Occasionally, they will even draw blood, marking the season with flamboyant elan.
There are two good ways to handle swooping Magpies, both a good window to fear of whatever the type (It should be noted that Magpies will not swoop you if you are looking at them, if they can see your eyes):
Some of the hardier souls do nothing, simply continue walking on, aware of the peril, cognizant of possibility, but comfortable regardless;
An extension of this, some folk wear their sunglasses on back to front, as if they have eyes in the front and back of their head, aware of Magpie behaviour during nesting season and responding cleverly.
On the other hand, throwing stones at the swooping Magpie is definitely reactionary aggression and offers a window to ones relationship to many fears. (and one that will not likely deter the Magpie who is honed in on full nest, egg and hatchling protection mode regardless)
Tucked away in a gully well away from town is a tree, a very big tree. It’s location is not well-known and finding the Spotted Gum is difficult.

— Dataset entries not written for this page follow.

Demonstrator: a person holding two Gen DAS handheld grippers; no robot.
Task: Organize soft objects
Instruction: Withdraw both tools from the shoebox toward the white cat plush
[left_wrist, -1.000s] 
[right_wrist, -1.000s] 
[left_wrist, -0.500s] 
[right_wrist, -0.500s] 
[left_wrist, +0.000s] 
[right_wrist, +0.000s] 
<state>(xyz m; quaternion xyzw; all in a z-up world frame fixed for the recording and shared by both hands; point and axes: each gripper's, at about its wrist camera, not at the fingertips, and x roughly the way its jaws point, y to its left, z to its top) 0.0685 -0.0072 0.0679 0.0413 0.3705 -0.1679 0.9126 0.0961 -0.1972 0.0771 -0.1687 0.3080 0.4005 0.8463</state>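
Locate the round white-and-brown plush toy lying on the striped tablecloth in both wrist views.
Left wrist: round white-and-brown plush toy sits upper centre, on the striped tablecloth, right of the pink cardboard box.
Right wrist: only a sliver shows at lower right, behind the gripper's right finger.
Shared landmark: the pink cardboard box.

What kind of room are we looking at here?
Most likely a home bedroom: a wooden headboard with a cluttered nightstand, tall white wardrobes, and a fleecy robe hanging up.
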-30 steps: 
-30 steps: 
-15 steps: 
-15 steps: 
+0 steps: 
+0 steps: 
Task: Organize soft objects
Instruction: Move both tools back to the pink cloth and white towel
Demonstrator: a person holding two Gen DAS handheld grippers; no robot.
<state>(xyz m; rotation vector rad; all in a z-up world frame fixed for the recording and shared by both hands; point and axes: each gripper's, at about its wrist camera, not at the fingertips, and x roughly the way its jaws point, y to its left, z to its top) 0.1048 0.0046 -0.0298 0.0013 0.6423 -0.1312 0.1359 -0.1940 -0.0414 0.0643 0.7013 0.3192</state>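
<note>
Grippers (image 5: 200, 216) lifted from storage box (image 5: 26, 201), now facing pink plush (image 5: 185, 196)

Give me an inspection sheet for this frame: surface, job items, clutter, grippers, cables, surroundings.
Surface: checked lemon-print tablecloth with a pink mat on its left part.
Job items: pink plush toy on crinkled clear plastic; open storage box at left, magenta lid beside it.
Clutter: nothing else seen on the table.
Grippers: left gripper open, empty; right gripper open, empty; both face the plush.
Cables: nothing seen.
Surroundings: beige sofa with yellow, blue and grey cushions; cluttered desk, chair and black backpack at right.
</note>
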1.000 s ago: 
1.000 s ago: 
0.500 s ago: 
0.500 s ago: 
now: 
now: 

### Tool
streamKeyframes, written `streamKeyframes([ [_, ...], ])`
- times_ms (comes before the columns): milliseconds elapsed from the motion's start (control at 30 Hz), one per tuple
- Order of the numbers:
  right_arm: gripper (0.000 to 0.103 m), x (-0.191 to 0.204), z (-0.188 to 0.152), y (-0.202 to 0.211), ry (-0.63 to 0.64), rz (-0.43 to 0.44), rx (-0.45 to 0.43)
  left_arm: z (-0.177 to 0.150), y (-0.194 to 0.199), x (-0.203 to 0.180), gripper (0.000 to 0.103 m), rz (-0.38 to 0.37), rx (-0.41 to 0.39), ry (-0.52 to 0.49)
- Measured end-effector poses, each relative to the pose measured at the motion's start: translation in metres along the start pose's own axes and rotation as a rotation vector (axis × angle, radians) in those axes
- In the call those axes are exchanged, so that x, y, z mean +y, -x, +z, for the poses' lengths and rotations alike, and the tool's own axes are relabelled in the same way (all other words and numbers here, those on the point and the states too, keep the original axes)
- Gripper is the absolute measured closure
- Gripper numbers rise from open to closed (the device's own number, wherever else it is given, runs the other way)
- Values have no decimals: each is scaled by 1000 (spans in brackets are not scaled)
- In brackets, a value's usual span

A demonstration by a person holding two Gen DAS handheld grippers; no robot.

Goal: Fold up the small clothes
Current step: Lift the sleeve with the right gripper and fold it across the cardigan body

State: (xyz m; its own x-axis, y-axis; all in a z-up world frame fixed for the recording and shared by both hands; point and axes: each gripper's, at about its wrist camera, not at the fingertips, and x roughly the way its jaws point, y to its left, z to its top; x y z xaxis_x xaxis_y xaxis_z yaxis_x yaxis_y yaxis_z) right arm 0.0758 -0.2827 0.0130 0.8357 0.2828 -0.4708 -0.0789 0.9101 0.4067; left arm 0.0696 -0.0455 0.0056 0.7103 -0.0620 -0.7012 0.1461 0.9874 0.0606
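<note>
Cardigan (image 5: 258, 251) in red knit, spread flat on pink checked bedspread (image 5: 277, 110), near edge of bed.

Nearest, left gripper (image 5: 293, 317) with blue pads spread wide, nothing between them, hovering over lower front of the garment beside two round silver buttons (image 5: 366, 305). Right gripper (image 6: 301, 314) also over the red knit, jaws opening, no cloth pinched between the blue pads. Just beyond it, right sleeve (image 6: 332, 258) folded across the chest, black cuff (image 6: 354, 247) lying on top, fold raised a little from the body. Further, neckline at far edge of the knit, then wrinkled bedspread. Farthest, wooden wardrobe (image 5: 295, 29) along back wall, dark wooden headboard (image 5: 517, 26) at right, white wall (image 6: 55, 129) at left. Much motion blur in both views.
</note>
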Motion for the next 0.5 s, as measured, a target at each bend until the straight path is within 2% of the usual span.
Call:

The first branches on the trunk are at least 30 metres up from the ground and the canopy extends into the heavens. The tree sits in a heavily covered temperate rainforest and other shrubs grow up around its base, so that one can get no distance from the tree to photograph its magnificent proportion. Therefore no picture would really do the tree justice, so with the passing of clouds in the sky – and as far as linear time goes, this tree was already some 245 years old when Captain Cook discovered Australia in 1770, and has been witness to innumerable passing clouds – my shadow cast on the trunk seemed an apt way to document our fleeting engagement.
A week or two ago a friend and I were walking along a semi-remote part of the local coastline when we happened across this juvenile Seal. The Seal bore two circular gashes on the back. The wounds looked as if they had occurred recently; most likely as a result of an encounter with a Shark, or possibly having tangled with a mature male Seal. (Lately we have had many Seals visiting our waters, which may in turn explain the increase in Sharks also)
The Seal was resting up amongst the boulders in the warmth, the Sun drying out the wounds.
Each winter tens of thousands of Whales migrate up the coast to warmer waters north in Queensland, passing through these waters on the way. This small Humpback didn’t complete the journey.
The Whale bore the gashes of Shark attack. Whether the whale died as a result of predation, or was food for shark post death, is unknown.
The Whale was beached at the water’s edge, larger waves were washing over the creature, the oil and scent drifting out with the current. Suddenly, with no warning of telltale fin slicing the surface, a large Tiger Shark (approx 8-10 feet long) attempted to swim over the shallow sandbar to get to the carcass. The Shark beached itself momentarily, thrashing furiously to release itself, before disappearing without a sight into the deeper water. A Fur Seal arrived a short time later.
Yesterday a friend from down the coast shared with me a cave from their ‘backyard.’
The limestone cave was multi-chambered, and one could crawl through small passages into dark spaces.
Stalactites and bats hung from various parts of the roof.
Sitting quietly and allowing the cave to permeate, past initiations and ‘shamanic’ use drifted into being.
Darkness, reduced oxygen, sitting in the bowels of the mountain for long periods in a fasted state, the cave indeed was a sacred being, sharing visions and connections.
We paid our respects, also to the bats and the people who have come before us, and made our way back out towards daylight.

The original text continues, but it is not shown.